> Task to carry out
Please return the whole listing. Keep each line exactly the same.

━━━━━ Stored data ━━━━━

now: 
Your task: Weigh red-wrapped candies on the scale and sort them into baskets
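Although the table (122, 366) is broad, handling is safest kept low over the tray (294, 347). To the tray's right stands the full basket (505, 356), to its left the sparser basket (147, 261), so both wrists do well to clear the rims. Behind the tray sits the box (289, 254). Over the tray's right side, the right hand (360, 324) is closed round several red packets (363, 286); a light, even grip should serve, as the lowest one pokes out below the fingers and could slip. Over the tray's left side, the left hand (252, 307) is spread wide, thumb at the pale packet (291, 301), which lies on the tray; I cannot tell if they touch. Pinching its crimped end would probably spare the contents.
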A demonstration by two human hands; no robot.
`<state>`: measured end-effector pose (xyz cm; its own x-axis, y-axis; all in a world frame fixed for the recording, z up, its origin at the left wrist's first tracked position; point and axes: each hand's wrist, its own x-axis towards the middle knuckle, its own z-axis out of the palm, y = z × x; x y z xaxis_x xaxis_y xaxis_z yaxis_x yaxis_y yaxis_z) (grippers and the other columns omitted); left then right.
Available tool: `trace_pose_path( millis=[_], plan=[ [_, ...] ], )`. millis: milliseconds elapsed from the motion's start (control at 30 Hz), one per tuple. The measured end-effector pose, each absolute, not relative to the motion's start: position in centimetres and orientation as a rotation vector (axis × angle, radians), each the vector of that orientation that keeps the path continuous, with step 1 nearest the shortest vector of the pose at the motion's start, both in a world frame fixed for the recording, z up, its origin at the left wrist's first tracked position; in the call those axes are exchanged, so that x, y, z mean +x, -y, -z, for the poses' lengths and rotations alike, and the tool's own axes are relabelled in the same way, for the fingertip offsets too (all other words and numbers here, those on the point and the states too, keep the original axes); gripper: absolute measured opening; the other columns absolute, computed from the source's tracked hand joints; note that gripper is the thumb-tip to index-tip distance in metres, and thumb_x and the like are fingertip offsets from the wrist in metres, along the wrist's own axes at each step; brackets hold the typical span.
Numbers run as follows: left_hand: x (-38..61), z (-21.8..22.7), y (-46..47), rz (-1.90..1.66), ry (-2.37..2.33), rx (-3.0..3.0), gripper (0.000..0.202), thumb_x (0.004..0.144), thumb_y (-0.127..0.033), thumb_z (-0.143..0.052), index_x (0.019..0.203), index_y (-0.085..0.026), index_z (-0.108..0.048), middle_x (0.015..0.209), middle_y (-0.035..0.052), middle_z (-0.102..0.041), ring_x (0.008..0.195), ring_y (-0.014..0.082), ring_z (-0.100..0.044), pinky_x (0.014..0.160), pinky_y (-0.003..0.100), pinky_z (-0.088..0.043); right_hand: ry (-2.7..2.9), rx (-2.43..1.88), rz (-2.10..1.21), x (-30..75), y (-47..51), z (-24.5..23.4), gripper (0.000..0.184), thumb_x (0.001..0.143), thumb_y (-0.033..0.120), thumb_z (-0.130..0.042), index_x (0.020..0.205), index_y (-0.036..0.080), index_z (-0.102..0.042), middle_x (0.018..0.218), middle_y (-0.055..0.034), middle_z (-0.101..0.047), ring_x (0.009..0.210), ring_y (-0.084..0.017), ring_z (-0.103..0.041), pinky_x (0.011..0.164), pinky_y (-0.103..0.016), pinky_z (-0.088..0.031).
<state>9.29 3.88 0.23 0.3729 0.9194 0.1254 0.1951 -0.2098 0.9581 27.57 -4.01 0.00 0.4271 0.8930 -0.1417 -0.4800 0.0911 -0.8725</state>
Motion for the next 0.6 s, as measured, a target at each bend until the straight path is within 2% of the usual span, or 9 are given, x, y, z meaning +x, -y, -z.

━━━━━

> Output of the task
now: 
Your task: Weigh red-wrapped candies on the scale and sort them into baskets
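Although the table (122, 366) is broad, handling is safest kept low over the tray (294, 347). To the tray's right stands the full basket (505, 356), to its left the sparser basket (147, 261), so both wrists do well to clear the rims. Behind the tray sits the box (289, 254). Over the tray's right side, the right hand (360, 324) is closed round several red packets (363, 286); a light, even grip should serve, as the lowest one pokes out below the fingers and could slip. Over the tray's left side, the left hand (252, 307) is spread wide, thumb at the pale packet (291, 301), which lies on the tray; I cannot tell if they touch. Pinching its crimped end would probably spare the contents.
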A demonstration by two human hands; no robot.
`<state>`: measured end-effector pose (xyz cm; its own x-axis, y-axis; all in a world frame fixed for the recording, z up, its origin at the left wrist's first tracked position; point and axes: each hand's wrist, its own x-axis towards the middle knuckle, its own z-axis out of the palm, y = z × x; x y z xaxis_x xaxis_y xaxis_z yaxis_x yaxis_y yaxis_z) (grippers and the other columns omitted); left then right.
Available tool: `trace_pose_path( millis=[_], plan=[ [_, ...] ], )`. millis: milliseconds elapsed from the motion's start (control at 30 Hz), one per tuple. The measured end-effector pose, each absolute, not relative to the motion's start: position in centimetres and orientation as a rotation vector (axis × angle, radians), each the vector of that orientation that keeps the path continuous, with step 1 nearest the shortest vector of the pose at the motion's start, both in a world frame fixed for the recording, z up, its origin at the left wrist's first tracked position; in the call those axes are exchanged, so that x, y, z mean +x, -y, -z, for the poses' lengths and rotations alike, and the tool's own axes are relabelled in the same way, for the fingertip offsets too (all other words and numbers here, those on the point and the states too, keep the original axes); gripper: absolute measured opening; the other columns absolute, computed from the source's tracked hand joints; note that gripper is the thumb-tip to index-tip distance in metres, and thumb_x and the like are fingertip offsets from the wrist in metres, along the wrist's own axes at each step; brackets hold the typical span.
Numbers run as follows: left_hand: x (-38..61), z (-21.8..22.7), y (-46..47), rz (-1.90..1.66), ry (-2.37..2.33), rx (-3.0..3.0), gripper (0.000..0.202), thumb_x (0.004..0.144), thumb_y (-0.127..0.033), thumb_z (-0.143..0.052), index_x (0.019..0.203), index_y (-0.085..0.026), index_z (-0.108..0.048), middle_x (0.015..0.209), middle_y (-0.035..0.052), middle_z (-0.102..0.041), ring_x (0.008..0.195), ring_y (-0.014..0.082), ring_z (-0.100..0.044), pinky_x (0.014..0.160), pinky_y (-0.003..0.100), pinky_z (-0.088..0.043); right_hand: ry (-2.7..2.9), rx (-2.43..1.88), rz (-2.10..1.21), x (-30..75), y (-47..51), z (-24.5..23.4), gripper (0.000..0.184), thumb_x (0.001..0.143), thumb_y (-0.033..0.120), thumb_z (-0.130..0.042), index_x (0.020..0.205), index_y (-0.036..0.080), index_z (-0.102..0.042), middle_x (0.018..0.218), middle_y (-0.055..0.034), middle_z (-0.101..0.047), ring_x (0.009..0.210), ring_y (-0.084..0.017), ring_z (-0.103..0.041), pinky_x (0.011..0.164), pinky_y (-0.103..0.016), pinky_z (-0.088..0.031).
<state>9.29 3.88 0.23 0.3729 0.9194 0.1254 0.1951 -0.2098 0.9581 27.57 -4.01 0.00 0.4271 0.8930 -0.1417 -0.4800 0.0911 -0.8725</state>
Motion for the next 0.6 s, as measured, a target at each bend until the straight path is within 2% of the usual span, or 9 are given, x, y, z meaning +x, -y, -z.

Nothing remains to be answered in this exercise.